## WORK REQUIRED
Each line below should be reproduced without any alteration.

Items listed in a dataset
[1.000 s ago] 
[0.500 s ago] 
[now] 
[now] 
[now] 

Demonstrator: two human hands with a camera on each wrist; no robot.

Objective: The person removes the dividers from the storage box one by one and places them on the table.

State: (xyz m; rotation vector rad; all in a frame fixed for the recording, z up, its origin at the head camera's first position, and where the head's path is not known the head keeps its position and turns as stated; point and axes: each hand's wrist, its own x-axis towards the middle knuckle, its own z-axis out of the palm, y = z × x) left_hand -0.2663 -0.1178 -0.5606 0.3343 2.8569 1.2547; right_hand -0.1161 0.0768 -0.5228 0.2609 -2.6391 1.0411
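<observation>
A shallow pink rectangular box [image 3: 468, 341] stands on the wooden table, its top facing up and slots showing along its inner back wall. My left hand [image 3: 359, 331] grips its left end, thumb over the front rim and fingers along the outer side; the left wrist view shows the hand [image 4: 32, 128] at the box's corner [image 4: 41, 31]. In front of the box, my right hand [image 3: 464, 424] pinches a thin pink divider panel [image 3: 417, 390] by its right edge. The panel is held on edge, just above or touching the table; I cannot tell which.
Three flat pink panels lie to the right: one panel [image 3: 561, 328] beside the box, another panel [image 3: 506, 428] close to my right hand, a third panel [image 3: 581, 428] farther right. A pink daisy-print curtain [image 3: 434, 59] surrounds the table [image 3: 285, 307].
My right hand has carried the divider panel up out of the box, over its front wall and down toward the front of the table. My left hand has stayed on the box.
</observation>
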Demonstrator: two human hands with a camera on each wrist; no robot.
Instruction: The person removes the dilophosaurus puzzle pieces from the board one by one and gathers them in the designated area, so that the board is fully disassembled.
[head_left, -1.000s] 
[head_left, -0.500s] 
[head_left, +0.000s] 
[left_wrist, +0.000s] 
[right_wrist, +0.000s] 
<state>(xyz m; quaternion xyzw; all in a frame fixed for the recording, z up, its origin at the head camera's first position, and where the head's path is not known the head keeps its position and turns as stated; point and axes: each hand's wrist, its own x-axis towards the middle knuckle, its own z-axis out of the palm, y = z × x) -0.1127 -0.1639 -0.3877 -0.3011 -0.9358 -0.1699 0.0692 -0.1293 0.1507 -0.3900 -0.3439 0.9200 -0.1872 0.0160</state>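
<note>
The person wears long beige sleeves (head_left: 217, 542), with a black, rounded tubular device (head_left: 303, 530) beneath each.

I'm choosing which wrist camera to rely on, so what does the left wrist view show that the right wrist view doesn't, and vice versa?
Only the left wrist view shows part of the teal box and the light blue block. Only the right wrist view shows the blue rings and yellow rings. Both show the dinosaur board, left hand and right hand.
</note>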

## RESULT BELOW
[1.000 s ago] 
[0.500 s ago] 
[now] 
[now] 
[now] 

Demonstrator: two human hands with a camera on each wrist; no robot.

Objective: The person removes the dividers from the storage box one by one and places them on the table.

State: (xyz m; rotation vector rad; all in a frame fixed for the recording, z up, its origin at the head camera's first position, and where the head's path is not known the head keeps its position and turns as stated; point and axes: each hand's wrist, its own x-axis towards the middle knuckle, its own z-axis out of the palm, y = z × x) left_hand -0.2663 -0.1178 -0.5606 0.3343 2.8569 1.2547; right_hand -0.1161 0.0768 -0.5228 0.2609 -2.6391 1.0411
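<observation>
A shallow pink rectangular box [image 3: 468, 341] stands on the wooden table, its top facing up and slots showing along its inner back wall. My left hand [image 3: 359, 331] grips its left end, thumb over the front rim and fingers along the outer side; the left wrist view shows the hand [image 4: 32, 128] at the box's corner [image 4: 41, 31]. In front of the box, my right hand [image 3: 464, 424] pinches a thin pink divider panel [image 3: 417, 390] by its right edge. The panel is held on edge, just above or touching the table; I cannot tell which.
Three flat pink panels lie to the right: one panel [image 3: 561, 328] beside the box, another panel [image 3: 506, 428] close to my right hand, a third panel [image 3: 581, 428] farther right. A pink daisy-print curtain [image 3: 434, 59] surrounds the table [image 3: 285, 307].
My right hand has carried the divider panel up out of the box, over its front wall and down toward the front of the table. My left hand has stayed on the box.
</observation>
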Demonstrator: two human hands with a camera on each wrist; no robot.
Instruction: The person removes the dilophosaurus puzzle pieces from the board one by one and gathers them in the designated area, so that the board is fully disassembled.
[head_left, -1.000s] 
[head_left, -0.500s] 
[head_left, +0.000s] 
[left_wrist, +0.000s] 
[right_wrist, +0.000s] 
<state>(xyz m; quaternion xyzw; all in a frame fixed for the recording, z up, its origin at the head camera's first position, and where the head's path is not known the head keeps its position and turns as stated; point and axes: each hand's wrist, its own x-axis towards the middle knuckle, its own z-axis out of the palm, y = z × x) -0.1127 -0.1639 -0.3877 -0.3011 -0.9358 -0.1699 0.0692 -0.1293 0.1507 -0.3900 -0.3439 0.9200 -0.1872 0.0160</state>
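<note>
The person wears long beige sleeves (head_left: 217, 542), with a black, rounded tubular device (head_left: 303, 530) beneath each.

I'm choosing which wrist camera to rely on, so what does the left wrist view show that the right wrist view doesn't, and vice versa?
Only the left wrist view shows part of the teal box and the light blue block. Only the right wrist view shows the blue rings and yellow rings. Both show the dinosaur board, left hand and right hand.
</note>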

The submitted answer is complete.